C’est quoi un préjudice écologique ?
Le préjudice écologique s’entend, selon l’article 1247 du code civil, de « toute atteinte non négligeable aux éléments ou aux fonctions collectifs tirés par l’homme de l’environnement. » Il s’agit donc d’un préjudice écologique objectif. À titre d’exemple, il est possible de citer : le mazoutage d’oiseaux sauvages, la destruction volontaire ou involontaire d’espèces, la pollution d’une rivière, la capture et la vente d’espèces protégées…
Réparer ou indemniser ?
Les textes posent un principe de réparation en priorité par nature, via des mesures de remise en état (par exemple le ré-empoissonnement d’une rivière à la suite de sa pollution). L’indemnisation sous la forme de dommages et intérêts intervient seulement en cas d’impossibilité de droit ou de fait ou d’insuffisance des mesures de réparation (article 1249 du code civil).
Cette indemnisation sous la forme de dommages et intérêts soulève des difficultés relatives à l’évaluation du montant d’indemnisation dans le cas d’un dommage irréversible comme la disparition définitive d’une espèce.
Les espèces et habitats protégés n’ont pas de valeur vénale
La Chambre criminelle de la Cour de Cassation est venue préciser dans un arrêt récent les conditions de réparation du préjudice écologique : les espèces et habitats protégés n’ont pas de valeur vénale et donc l’évaluation du montant de la réparation n’est pas possible en fonction de la valeur vénale de ces derniers (voir en ce sens : Cour de Cassation, 26 mars 2024, n°23-81.410). Dans ces cas-là, l’indemnisation peut alors être évaluée par rapport au coût de réintroduction de l’espèce, multiplié par le nombre d’individus à réintroduire.
Enfin, dans l’hypothèse d’une réparation sous la forme de dommages et intérêts, la somme allouée doit être spécifiquement affectée à des actions de réparation environnementale.
Qui pour agir en justice en cas de préjudice écologique ?

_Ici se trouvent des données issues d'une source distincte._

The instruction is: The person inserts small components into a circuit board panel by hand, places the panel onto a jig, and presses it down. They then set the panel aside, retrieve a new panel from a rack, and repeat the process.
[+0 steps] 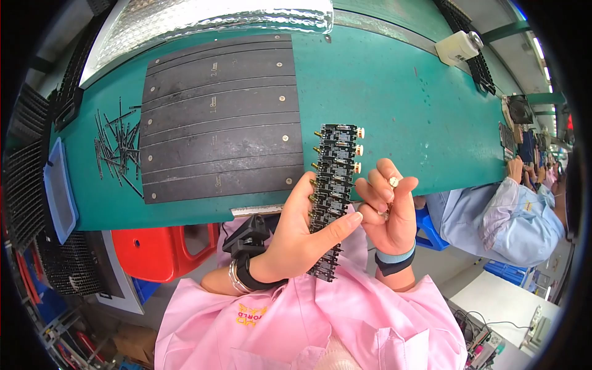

L’article 1248 du code civil dresse la liste des personnes qui ont qualité et intérêt à agir afin d’obtenir la réparation d’un préjudice écologique : l’État, l’office français pour la biodiversité, les collectivités territoriales et leurs groupements dont le territoire est concerné, les établissements publics ainsi que les associations agréées ou créées depuis au moins cinq ans et qui ont pour objet la protection de la nature et la défense de l’environnement.